Prinzipien agiler Skalierung
Es ist sicher verlockend, einfach eine erfolgreiche skalierte Struktur eines anderen Unternehmens als Blueprint zu verwenden und zu kopieren. Allerdings geht das am Kern vorbei und behindert in der Regel sogar die agile Skalierung.
Gemäß der ersten Wertaussagen des agilen Manifests sind uns Individuen und ihre Interaktionen wichtiger als Prozesse und Tools. Wir sollten also mit den spezifischen Besonderheiten unseres Unternehmens und den darin arbeitenden Menschen beginnen und daraus eine eigene Struktur ableiten.
Wenn man sich die erfolgreichen agilen Skalierungen von z. B. Spotify, Jimdo oder Wooga (siehe unten) ansieht, stellt man vor allem eines fest: Keine folgt einem Blueprint. Alle diese Unternehmen haben ihre eigene Struktur gefunden, die optimal auf das Unternehmen und das Business passt.
Die agilen Prinzipien bilden die Leitplanken, die das Entstehen der eigenen agilen Skalierungsstruktur absichern. Wenn wir uns konsequent an diesen orientieren und gleichzeitig die Gesamtwertschöpfung unseres Unternehmens im Auge haben, stehen die Chancen gut. Einzelne Praktiken aus anderen Unternehmen können uns dann gerne als Inspiration dienen.
Bei der agilen Skalierung sollten diese Prinzipien besonders beachtet werden:
Persönlicher Kontakt. Es gibt zwischen den Teams und mit den für das Projekt entscheidungsrelevanten Personen kontinuierlichen persönlichen Kontakt. Damit können sich die Teams untereinander und mit den Verantwortlichen schnell und unbürokratisch abstimmen.
Lieferbare Produktinkremente. So wie ein Team jeden Sprint ein lieferbares Produktinkrement erstellt, erstellen alle Teams eines größeren Produktes lieferbare – vollständig integrierte – Produktinkremente mit jedem Sprint.
Inspect & Adapt auf Produktebene. Die häufige Inspektion des Gesamtproduktes und die Adaption der weiteren Planung muss auch in skalierten Umgebungen gewährleistet sein. Die Strukturen zur Skalierung dürfen nicht dazu führen, dass Ergebnisse aus der Inspektion lange Wege gehen müssen oder Entscheidungen über Plananpassungen verzögert werden.
Inspect & Adapt auf Prozessebene. So wie der Prozess im Team den Teammitgliedern gehört, sollte der Prozess zwischen den Teams den Teams gehören. Die Teams sollten gemeinsam darüber reflektieren, was in der Zusammenarbeit zwischen den Teams gut und weniger gut funktioniert, und daraus passende Verbesserungsmaßnahmen ableiten.

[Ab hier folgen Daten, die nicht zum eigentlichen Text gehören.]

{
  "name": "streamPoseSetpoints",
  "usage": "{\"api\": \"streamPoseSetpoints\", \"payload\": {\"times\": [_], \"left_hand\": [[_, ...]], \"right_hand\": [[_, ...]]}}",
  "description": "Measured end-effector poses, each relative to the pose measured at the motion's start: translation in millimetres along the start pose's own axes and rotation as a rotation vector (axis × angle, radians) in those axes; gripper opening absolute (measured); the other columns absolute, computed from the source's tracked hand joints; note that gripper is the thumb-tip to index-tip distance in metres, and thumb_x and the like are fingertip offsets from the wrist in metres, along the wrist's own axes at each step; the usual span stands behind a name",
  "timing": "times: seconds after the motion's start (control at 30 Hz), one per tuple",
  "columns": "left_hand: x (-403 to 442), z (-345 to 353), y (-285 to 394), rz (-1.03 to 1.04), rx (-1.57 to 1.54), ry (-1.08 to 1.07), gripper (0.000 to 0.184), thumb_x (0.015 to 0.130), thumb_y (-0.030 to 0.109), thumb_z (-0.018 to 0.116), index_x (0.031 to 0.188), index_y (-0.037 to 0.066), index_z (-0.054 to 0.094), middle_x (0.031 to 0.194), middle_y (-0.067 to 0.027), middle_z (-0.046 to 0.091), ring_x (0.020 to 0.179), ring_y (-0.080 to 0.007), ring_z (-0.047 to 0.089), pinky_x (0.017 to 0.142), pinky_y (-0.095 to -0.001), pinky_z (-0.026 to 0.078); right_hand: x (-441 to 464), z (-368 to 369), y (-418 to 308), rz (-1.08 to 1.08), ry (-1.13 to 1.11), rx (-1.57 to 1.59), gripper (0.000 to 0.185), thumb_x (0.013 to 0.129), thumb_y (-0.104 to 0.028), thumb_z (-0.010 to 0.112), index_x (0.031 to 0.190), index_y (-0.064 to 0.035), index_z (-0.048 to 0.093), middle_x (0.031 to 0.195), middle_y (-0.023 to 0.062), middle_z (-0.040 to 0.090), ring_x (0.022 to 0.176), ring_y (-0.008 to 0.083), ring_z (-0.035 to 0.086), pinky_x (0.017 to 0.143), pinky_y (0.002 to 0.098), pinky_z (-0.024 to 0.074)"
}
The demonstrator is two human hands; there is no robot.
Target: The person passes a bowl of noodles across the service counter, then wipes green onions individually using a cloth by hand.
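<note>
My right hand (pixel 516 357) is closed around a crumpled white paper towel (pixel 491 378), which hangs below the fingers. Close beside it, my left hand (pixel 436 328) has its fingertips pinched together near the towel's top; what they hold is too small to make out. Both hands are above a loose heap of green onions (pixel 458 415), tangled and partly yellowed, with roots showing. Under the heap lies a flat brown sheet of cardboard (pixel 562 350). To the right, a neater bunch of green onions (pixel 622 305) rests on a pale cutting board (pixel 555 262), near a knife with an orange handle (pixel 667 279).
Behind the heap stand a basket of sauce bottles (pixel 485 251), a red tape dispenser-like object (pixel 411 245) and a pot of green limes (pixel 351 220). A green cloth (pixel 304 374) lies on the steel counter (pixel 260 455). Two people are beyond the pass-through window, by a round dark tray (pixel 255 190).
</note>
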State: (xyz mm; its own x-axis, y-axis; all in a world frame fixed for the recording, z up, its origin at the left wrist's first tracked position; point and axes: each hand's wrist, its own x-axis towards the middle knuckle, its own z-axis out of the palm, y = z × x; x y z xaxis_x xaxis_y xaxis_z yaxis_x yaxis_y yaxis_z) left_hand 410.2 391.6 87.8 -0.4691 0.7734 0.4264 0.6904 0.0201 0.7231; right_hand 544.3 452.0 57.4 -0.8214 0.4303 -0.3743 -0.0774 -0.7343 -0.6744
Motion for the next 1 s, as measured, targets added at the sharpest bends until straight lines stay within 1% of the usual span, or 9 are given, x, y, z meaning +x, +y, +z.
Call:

Autonome cross-funktionale Teams. Die Teams können möglichst unabhängig voneinander arbeiten. Dazu besitzen sie die Skills, die notwendig sind, um ihr Produkt/Produktsegment zu erstellen (Cross-Funktionalität).
Dezentrale Strukturen. Für die Koordination mehrerer Teams ist keine Hierarchie notwendig, die über Command & Control steuert. Selbstorganisation und Eigenverantwortung funktioniert nicht nur innerhalb eines Teams, sondern auch zwischen den Teams.
Globale Optimierung. Die Teams arbeiten zusammen an der globalen Optimierung des Produktes und der Wertschöpfungskette.
Flow & Rhythmus. Was für ein Team an Flow und Rhythmus erreicht wurde, wird durch Skalierung nicht wieder reduziert, sondern bleibt mindestens erhalten. Insbesondere unter dem Gesichtspunkt der horizontalen Skalierung breitet sich ein Verständnis von Flow und Rhythmus über die gesamte Wertschöpfungskette aus. Schwachstellen (Bottlenecks) werden in der gesamten Wertschöpfungskette identifiziert und beseitigt.
Limit Work-in-Progress. So wie Teams ihr Work-in-Progress limitieren, limitiert das Unternehmen die Menge parallel bearbeiteter Themen und fokussiert auf die wichtigen Themen.
Passende Software-Architektur. Durch eine passende modulare Software-Architektur können Abhängigkeiten zwischen Teams minimiert werden. Dann fällt es den Teams leichter, sich selbstorganisiert untereinander zu koordinieren.
Transparenz. Alle Teams haben Einblick in alle Informationen, die sie benötigen, um sinnvolle Entscheidungen zur Optimierung der Gesamtsituation zu treffen.